* [Work request]
What's needed is the listing below, repeated word for word with no pictures.

--- Data provided Enclosed Below ---

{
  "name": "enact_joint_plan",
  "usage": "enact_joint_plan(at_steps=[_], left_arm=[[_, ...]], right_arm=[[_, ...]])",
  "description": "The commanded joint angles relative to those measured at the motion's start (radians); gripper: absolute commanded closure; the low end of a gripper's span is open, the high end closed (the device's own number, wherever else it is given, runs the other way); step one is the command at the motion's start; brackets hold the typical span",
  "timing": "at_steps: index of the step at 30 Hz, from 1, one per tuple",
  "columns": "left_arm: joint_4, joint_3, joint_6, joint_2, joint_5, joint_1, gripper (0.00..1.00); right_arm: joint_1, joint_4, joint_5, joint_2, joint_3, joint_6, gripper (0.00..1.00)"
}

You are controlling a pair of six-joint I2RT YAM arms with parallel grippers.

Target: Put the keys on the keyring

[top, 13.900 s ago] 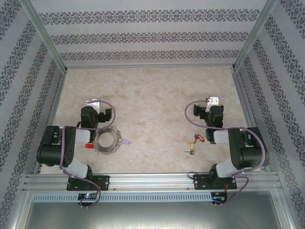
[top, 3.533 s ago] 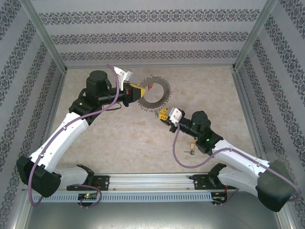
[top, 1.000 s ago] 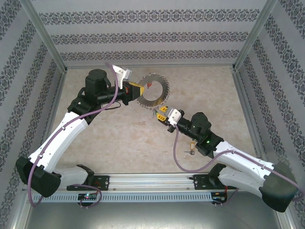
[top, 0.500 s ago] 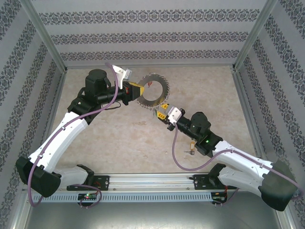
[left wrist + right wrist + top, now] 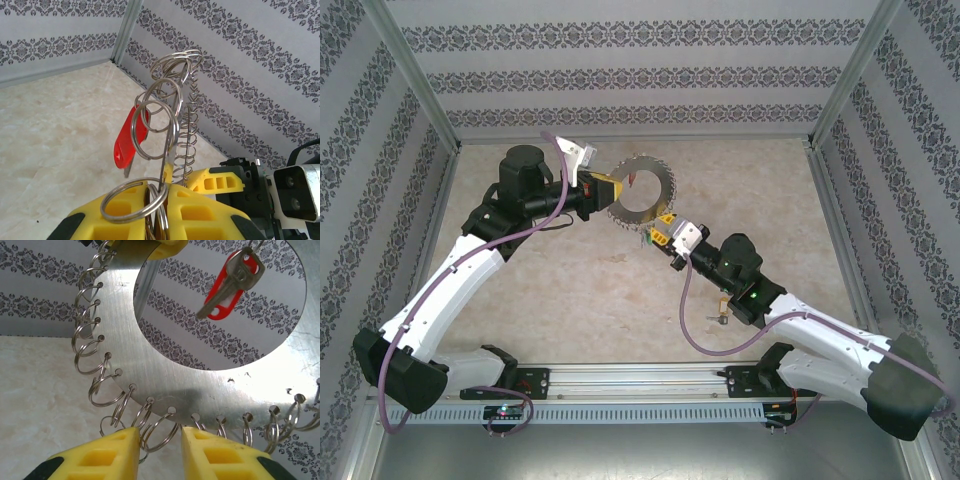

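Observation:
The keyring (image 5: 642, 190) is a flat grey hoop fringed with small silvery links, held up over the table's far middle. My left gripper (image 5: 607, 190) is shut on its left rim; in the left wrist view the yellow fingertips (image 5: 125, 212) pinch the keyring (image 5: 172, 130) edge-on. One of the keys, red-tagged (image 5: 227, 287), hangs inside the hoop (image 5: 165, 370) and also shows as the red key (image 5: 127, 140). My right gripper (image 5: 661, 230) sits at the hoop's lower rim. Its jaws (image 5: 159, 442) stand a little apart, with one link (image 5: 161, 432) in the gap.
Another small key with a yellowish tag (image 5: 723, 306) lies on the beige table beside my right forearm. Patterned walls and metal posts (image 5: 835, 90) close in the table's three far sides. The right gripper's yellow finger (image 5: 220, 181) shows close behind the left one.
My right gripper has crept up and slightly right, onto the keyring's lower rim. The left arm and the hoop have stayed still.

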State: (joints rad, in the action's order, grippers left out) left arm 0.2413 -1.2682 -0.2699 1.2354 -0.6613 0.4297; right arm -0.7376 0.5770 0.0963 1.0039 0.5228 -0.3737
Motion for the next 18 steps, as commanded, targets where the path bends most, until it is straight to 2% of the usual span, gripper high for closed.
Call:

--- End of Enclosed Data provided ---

* [Answer box]
{
  "name": "enact_joint_plan",
  "usage": "enact_joint_plan(at_steps=[_], left_arm=[[_, ...]], right_arm=[[_, ...]])",
  "description": "The commanded joint angles relative to those measured at the motion's start (radians); gripper: absolute commanded closure; the low end of a gripper's span is open, the high end closed (the device's own number, wherever else it is given, runs the other way); step one is the command at the motion's start; brackets hold the typical span",
  "timing": "at_steps: index of the step at 30 Hz, from 1, one per tuple",
  "columns": "left_arm: joint_4, joint_3, joint_6, joint_2, joint_5, joint_1, gripper (0.00..1.00); right_arm: joint_1, joint_4, joint_5, joint_2, joint_3, joint_6, gripper (0.00..1.00)"
}

You are controlling a pair of six-joint I2RT YAM arms with parallel grippers.

Target: Put the keys on the keyring

[top, 13.900 s ago] 
[top, 3.533 s ago] 
[top, 1.000 s ago] 
[top, 0.500 s ago] 
[left wrist + right wrist + top, now] 

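Observation:
The keyring (image 5: 642, 190) is a flat grey hoop fringed with small silvery links, held up over the table's far middle. My left gripper (image 5: 607, 190) is shut on its left rim; in the left wrist view the yellow fingertips (image 5: 125, 212) pinch the keyring (image 5: 172, 130) edge-on. One of the keys, red-tagged (image 5: 227, 287), hangs inside the hoop (image 5: 165, 370) and also shows as the red key (image 5: 127, 140). My right gripper (image 5: 661, 230) sits at the hoop's lower rim. Its jaws (image 5: 159, 442) stand a little apart, with one link (image 5: 161, 432) in the gap.
Another small key with a yellowish tag (image 5: 723, 306) lies on the beige table beside my right forearm. Patterned walls and metal posts (image 5: 835, 90) close in the table's three far sides. The right gripper's yellow finger (image 5: 220, 181) shows close behind the left one.
My right gripper has crept up and slightly right, onto the keyring's lower rim. The left arm and the hoop have stayed still.
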
State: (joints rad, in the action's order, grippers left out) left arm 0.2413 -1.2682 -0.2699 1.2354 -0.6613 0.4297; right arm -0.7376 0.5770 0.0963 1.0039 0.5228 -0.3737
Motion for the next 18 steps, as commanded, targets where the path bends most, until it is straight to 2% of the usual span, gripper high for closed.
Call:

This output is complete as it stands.